Records from a collection:

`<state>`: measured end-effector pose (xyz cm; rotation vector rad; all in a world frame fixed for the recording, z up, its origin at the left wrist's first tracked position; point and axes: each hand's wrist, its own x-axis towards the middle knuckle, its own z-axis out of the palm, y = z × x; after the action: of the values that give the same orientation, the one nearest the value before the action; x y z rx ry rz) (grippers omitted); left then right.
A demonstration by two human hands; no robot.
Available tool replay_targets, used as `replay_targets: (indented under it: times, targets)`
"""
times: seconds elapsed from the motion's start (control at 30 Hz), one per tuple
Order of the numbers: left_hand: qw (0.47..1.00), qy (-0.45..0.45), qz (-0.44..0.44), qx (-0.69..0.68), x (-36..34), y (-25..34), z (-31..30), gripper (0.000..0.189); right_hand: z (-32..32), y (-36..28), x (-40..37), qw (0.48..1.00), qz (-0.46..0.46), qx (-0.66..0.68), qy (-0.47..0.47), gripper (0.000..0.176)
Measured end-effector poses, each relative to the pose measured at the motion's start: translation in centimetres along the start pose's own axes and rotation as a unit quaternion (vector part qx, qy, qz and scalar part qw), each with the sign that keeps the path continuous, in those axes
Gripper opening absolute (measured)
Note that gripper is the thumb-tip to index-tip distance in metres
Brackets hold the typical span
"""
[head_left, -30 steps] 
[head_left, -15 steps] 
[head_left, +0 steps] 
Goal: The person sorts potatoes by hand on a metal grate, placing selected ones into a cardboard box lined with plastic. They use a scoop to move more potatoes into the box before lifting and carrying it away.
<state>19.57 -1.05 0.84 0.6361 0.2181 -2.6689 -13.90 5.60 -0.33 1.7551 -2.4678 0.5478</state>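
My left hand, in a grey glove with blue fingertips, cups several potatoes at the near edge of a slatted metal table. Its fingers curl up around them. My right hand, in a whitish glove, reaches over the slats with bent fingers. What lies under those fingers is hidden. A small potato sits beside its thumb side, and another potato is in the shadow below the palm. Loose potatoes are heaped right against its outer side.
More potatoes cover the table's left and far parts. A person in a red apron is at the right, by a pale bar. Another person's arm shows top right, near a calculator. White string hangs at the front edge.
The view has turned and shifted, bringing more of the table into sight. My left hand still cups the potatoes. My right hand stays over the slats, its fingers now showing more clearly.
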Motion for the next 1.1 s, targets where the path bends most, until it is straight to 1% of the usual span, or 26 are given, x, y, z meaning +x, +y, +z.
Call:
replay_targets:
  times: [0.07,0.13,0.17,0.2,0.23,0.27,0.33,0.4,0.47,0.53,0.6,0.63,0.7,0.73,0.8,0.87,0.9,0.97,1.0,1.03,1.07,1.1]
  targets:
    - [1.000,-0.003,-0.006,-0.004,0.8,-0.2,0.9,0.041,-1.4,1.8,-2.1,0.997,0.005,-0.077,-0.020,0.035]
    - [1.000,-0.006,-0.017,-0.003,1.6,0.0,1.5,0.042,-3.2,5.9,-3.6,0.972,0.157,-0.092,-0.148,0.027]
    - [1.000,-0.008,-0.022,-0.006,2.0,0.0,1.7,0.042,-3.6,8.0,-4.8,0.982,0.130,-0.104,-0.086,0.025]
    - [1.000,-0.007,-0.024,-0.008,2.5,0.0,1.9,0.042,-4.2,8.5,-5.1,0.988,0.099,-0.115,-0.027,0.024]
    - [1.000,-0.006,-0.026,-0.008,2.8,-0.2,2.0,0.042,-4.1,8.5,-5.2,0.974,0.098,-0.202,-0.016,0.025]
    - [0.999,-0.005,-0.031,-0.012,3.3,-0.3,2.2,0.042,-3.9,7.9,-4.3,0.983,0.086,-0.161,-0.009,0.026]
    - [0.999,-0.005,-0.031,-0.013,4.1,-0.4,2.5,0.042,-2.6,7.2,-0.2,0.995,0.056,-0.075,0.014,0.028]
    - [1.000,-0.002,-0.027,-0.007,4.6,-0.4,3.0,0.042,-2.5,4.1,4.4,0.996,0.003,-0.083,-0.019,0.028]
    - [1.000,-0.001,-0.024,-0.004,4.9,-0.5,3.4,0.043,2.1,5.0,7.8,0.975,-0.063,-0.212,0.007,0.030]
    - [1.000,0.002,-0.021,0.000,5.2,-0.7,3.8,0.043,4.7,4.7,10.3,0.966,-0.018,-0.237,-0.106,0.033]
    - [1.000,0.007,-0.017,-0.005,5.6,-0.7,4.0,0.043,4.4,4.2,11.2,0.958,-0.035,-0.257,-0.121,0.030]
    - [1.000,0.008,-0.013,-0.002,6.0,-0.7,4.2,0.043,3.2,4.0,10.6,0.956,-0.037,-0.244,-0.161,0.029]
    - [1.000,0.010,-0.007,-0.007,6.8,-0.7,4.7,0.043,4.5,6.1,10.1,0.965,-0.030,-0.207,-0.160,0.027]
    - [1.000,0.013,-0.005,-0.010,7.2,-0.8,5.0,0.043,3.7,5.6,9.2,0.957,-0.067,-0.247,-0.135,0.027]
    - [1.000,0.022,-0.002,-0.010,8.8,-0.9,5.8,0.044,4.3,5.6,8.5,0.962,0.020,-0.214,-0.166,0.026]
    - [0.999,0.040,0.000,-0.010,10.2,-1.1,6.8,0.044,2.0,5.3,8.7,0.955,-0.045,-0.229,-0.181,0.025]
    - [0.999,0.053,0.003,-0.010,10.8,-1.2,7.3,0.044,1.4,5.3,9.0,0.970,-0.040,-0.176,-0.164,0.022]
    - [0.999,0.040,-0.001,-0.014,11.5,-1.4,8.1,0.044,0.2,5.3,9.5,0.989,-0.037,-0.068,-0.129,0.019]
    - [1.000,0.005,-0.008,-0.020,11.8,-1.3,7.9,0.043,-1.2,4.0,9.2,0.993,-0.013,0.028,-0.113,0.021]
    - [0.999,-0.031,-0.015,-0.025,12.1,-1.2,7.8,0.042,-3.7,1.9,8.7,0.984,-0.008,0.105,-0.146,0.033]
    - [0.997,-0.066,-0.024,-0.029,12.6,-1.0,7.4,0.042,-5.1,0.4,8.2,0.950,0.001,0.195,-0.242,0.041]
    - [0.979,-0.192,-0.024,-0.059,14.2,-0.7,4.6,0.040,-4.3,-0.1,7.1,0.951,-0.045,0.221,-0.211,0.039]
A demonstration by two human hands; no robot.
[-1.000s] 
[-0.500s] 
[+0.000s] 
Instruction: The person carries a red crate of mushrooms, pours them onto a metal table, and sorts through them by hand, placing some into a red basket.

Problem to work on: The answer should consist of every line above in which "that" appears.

Solved problem:
`<state>`: measured end-effector pose (xyz cm; rotation vector rad; all in a world frame fixed for the recording, z up, its origin at the left wrist's first tracked position; point and axes: each hand's wrist, its own x-axis towards the middle knuckle, its own z-axis out of the palm, y = z × x; after the action: of the values that give the same orientation, the one nearest the value before the action; x y z rx ry rz) (grippers omitted); left then right.
Measured end-effector poses, each relative to the pose measured at the motion's start: translation in centimetres along the start pose's own axes and rotation as a unit quaternion (vector part qx, qy, qz and scalar part qw), each with the sign that keeps the path continuous, in those axes
Note that gripper is the thumb-tip to index-tip distance in metres

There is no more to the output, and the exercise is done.